Problem to solve:
Transcribe the listing below exactly, from its first line through the line with "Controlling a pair". Omit the pictures.

• • • • • • •

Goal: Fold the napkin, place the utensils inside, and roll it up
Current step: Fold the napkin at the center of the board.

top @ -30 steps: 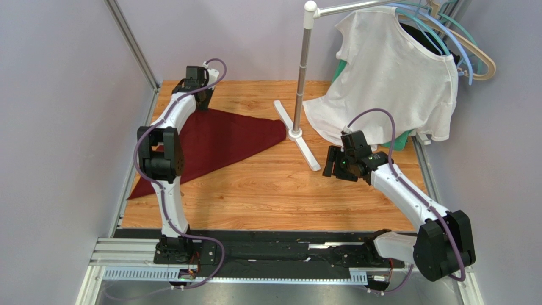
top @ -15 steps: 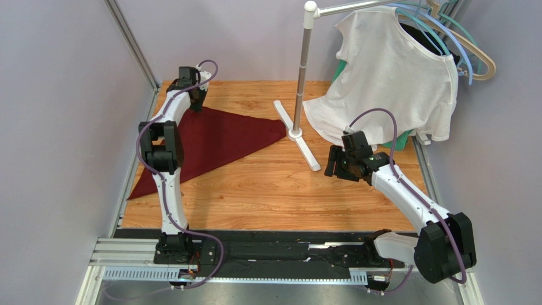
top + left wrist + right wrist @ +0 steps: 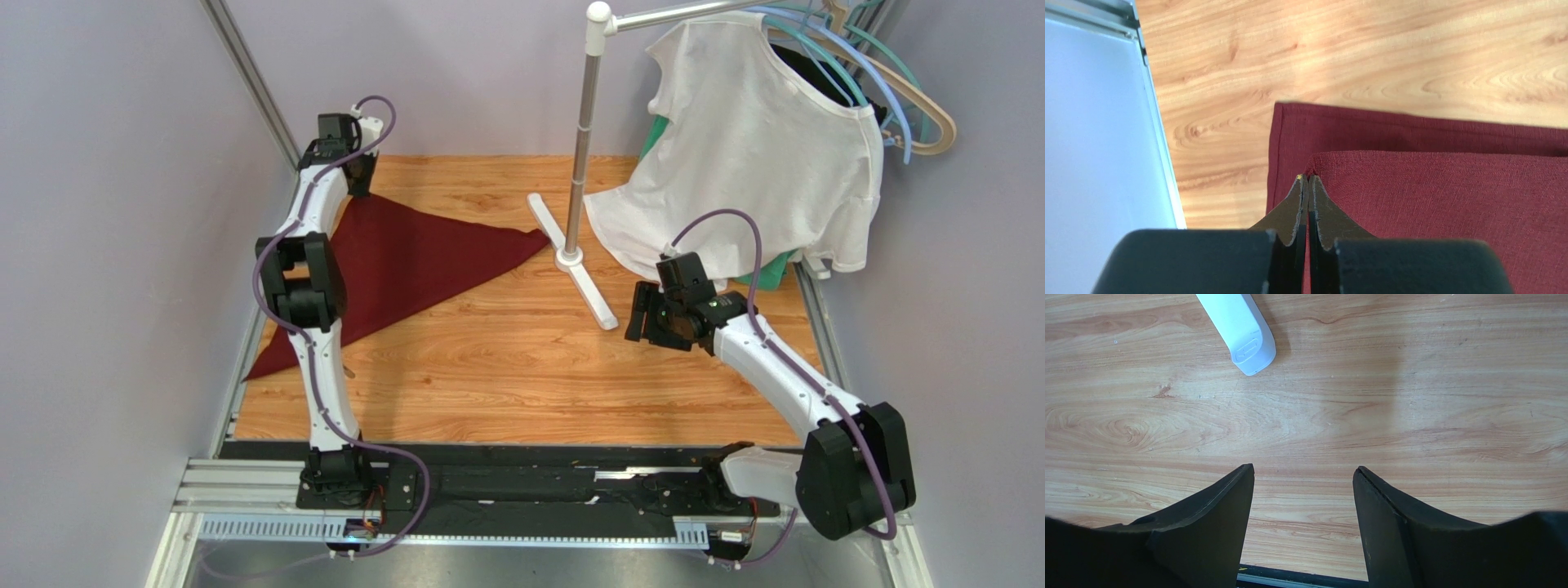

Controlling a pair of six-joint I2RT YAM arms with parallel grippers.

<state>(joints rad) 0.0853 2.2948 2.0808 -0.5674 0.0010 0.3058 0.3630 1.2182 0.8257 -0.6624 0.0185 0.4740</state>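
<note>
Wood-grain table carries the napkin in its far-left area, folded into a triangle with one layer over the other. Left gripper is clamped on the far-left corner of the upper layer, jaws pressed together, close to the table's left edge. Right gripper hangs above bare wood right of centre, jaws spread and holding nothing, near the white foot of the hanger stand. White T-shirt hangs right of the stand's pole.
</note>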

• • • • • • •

Exercise output:
Goal: Fold the napkin, place the utensils inside, and roll it up
Current step: Fold the napkin at the center of the board.

top @ -30 steps: 
top @ -15 steps: 
top + left wrist + right wrist @ +0 steps: 

Controlling a pair of six-joint I2RT YAM arms with parallel grippers.

This completes the output for the exercise.